◆ **Task requirements**: In the material below, the lines containing the word "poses" are required; copy each of them.

———

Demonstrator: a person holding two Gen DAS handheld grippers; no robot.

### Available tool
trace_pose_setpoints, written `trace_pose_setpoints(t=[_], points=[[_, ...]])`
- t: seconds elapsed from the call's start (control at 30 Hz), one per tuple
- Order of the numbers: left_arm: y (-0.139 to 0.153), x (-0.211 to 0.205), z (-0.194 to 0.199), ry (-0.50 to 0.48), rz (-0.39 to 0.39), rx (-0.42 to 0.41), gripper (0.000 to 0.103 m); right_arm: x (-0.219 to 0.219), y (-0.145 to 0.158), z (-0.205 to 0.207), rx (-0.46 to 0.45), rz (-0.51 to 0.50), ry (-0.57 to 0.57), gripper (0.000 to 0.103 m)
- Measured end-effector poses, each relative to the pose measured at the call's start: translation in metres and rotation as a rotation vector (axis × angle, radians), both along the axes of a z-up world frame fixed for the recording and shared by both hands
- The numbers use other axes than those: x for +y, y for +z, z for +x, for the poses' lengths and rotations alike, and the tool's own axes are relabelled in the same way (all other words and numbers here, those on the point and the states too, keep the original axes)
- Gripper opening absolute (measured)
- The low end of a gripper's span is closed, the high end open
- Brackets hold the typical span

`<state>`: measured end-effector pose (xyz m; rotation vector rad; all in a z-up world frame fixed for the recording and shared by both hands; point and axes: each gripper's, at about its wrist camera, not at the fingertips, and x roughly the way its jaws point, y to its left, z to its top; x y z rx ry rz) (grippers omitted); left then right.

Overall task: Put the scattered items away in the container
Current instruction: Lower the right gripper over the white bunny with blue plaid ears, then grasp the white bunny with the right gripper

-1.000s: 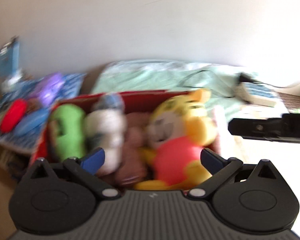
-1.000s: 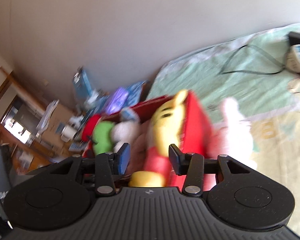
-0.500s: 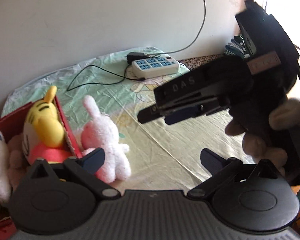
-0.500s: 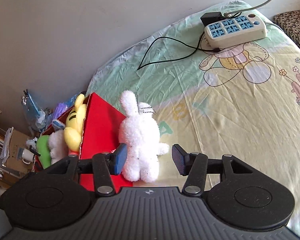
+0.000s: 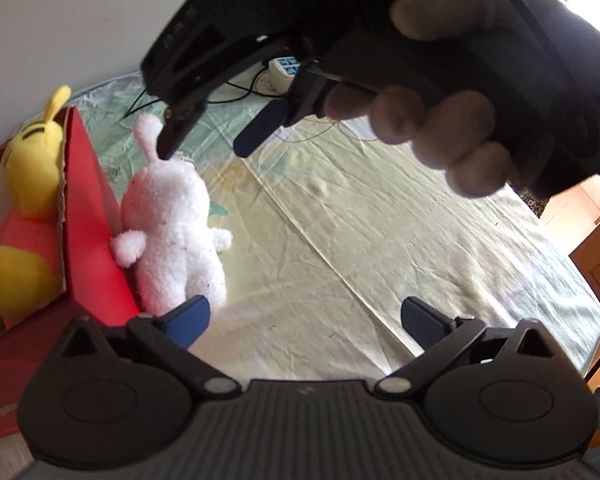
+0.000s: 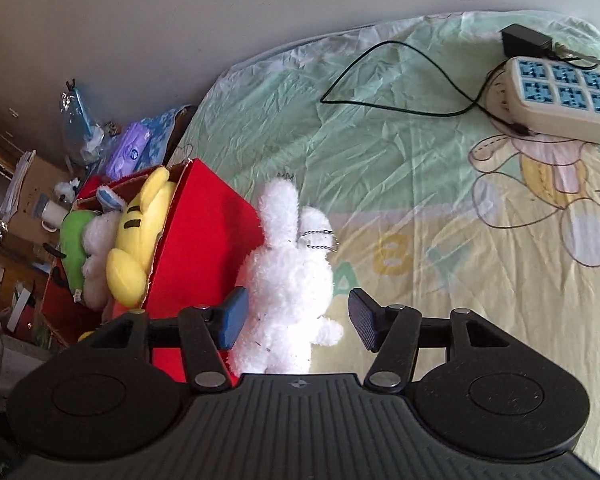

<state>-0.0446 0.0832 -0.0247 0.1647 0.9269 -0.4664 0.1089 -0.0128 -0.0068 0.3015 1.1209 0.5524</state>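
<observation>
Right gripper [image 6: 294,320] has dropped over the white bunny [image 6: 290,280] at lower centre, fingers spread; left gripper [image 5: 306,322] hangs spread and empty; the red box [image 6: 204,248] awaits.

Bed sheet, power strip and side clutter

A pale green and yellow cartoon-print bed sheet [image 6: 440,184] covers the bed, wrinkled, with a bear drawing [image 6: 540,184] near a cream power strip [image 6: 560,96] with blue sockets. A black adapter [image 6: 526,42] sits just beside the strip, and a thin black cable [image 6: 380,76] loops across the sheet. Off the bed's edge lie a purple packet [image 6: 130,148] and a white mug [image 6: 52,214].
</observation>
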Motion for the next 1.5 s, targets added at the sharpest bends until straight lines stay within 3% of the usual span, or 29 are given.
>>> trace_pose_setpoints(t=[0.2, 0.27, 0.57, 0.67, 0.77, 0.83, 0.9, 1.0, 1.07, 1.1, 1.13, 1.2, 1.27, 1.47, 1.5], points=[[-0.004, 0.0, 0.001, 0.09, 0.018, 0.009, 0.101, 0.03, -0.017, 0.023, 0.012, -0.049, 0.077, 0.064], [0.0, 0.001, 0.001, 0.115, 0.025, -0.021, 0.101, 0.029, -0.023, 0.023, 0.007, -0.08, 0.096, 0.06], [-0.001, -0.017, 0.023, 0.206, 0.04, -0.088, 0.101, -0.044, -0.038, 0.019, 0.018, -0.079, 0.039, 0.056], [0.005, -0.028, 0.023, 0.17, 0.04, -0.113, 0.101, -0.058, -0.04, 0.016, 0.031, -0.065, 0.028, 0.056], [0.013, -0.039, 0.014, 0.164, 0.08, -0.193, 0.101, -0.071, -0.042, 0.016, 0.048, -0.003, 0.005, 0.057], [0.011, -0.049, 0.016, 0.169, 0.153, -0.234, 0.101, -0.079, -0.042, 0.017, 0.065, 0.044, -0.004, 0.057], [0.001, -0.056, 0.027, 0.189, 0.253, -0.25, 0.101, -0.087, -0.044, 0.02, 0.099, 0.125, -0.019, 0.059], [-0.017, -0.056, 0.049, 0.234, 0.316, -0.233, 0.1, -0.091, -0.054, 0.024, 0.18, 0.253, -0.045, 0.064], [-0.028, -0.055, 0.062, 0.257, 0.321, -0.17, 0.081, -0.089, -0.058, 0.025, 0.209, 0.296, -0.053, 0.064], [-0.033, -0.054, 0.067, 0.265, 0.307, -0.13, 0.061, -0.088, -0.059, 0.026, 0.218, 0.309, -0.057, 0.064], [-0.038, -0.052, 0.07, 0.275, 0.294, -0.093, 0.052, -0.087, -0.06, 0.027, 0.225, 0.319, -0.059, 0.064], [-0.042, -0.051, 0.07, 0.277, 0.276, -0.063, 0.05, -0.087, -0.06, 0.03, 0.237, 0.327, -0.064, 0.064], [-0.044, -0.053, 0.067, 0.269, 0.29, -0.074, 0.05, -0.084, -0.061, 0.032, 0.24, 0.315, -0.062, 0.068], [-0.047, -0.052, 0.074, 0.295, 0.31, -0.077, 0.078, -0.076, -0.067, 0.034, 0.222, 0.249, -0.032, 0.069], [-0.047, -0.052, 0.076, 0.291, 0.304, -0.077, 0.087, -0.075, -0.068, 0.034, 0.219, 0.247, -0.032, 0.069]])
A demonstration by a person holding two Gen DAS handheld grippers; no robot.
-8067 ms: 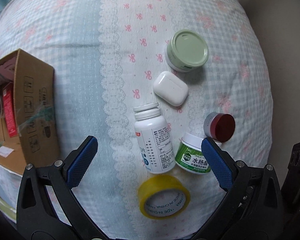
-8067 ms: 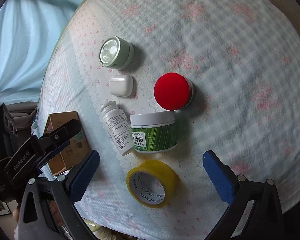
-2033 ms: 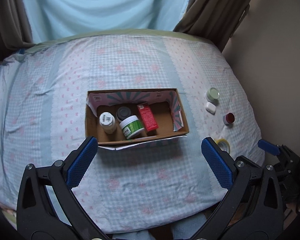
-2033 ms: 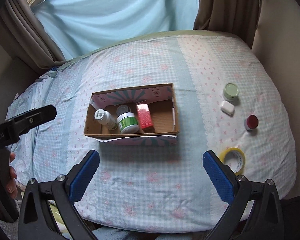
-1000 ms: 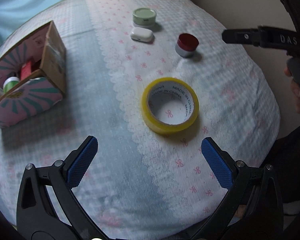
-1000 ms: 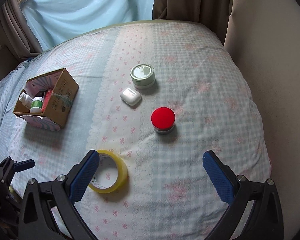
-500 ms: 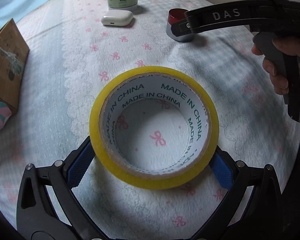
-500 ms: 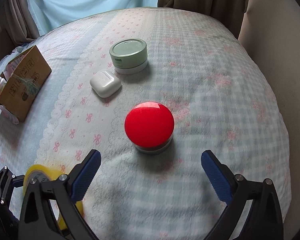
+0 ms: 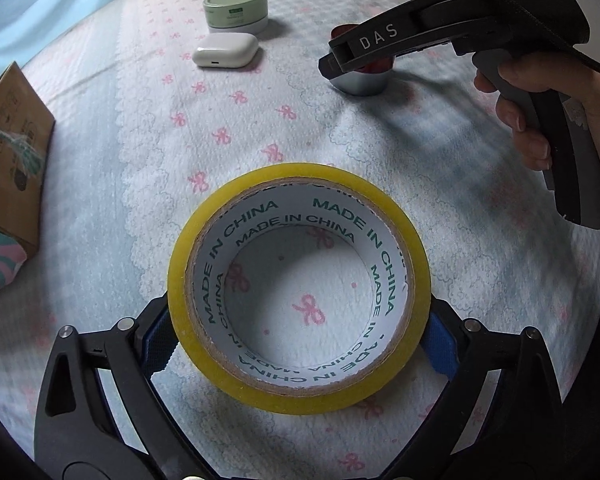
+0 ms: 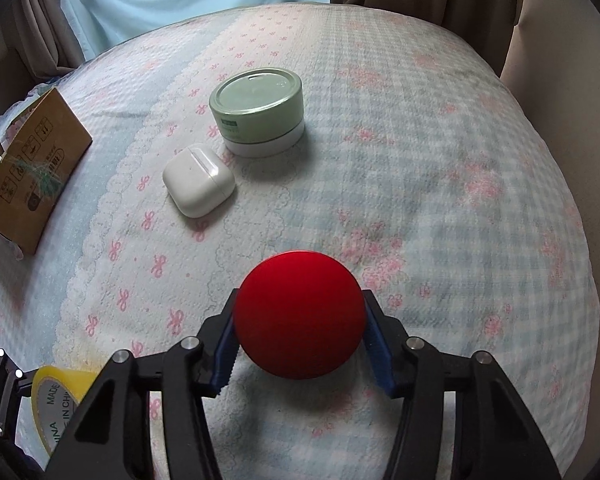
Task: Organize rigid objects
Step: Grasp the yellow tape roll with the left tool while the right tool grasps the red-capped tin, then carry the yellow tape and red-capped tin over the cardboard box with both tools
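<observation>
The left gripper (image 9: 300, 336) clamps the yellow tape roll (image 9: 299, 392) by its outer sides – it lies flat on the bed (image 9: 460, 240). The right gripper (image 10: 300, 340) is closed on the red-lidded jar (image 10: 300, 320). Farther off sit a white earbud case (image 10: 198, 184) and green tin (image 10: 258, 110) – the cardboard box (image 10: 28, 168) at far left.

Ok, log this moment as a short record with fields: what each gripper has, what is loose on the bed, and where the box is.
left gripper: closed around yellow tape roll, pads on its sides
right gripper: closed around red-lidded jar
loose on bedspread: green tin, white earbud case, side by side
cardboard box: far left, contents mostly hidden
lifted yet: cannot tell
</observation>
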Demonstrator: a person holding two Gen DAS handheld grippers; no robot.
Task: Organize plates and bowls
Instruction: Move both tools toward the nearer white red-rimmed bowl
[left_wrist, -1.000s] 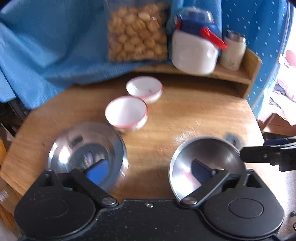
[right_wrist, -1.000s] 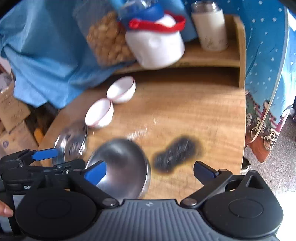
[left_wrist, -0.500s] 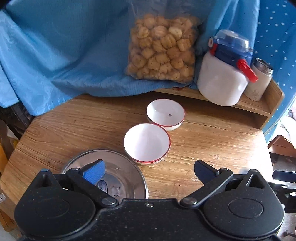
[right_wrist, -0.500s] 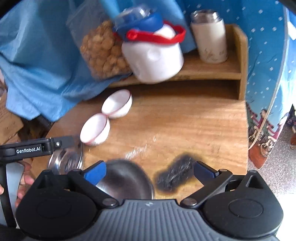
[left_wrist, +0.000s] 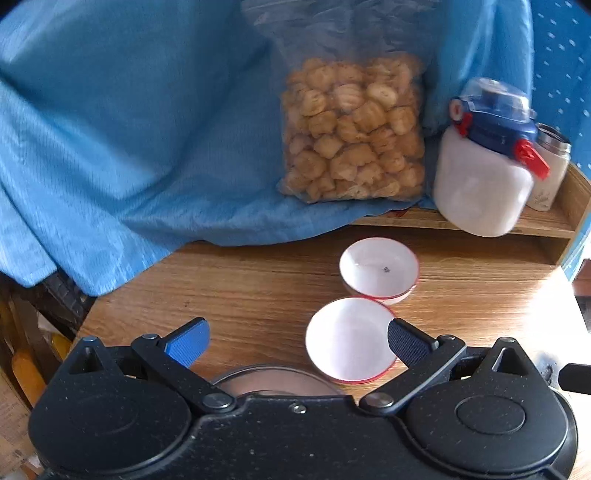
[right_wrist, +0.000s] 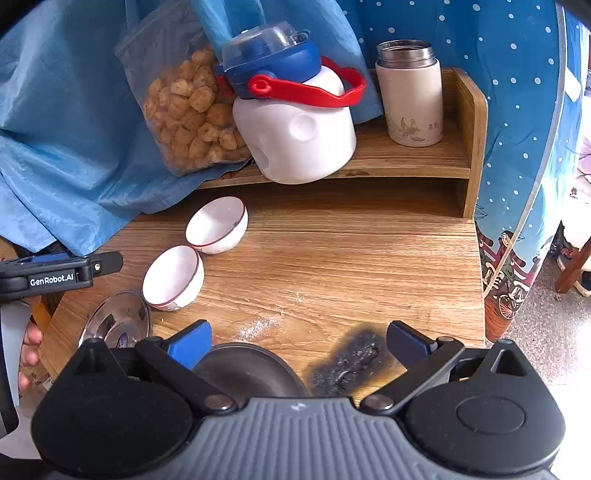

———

◆ **Output for this task**:
- Measured end-effector poses, each relative to the pose measured at the call's start: translation in metres and rotation as a rotation vector (axis × angle, radians), both along the axes of a z-up world frame fixed for the recording and shared by both hands
- The numbers use other axes than those: x for +y, y for +z, z for +x, for the poses' lengths and rotations alike, and the tool's own axes are relabelled in the same way (all other words and numbers here, those on the point and the states too, keep the original axes)

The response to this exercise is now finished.